I’ve been reluctant to embrace suggestions that torture, Iraq, and Valerie Plame were all going to coalesce into one linked story. After all, it would be too easy for me, of all people, to argue these stories were linked. But I increasingly suspect they are.

First, let me pull together some data points.

Nancy Pelosi and Bob Graham are linking the non-briefings on torture with the Iraq NIE

Now that they are explicitly stating that CIA lied in its September briefings on torture, Nancy Pelosi and Bob Graham are also both linking those lies with the lies they were telling–at precisely the same time–in the Iraq NIE. Here’s Pelosi:

Of all the briefings that I have received at this same time, earlier, they were misinforming the American people there were weapons of mass destruction in Iraq and it was an imminent threat to the United States. I, to the limit of what I could say to my caucus, told them, the intelligence does not support the imminent threat that this Administration is contending. Whether it’s on the subject of what’s happening in Iraq, whether it’s on the subject of techniques used by the intelligence community on those they are interrogating, every step of the way, the Administration was misleading the Congress.
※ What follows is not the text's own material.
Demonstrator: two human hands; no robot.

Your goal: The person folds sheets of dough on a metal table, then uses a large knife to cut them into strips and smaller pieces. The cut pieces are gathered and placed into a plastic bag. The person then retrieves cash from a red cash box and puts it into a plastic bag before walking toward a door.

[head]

And that is the issue. And that is why we need a truth commission.

And here’s Graham:

Yes, they’re obligated to tell the full Intelligence Committee, not just the leadership. This was the same time within the same week, in fact, that the CIA was submitting its National Intelligence Estimate on weapons of mass destruction in Iraq which proves so erroneous that we went to war, have had thousands of persons killed and injured as a result of misinformation.

Now, it’s quite possible Graham and Pelosi are tying these two lies together just to remind reporters how unreliable the CIA is. Perhaps they’re doing it to remind reporters of how they got burned leading into the Iraq War, trusting the spin of the Administration.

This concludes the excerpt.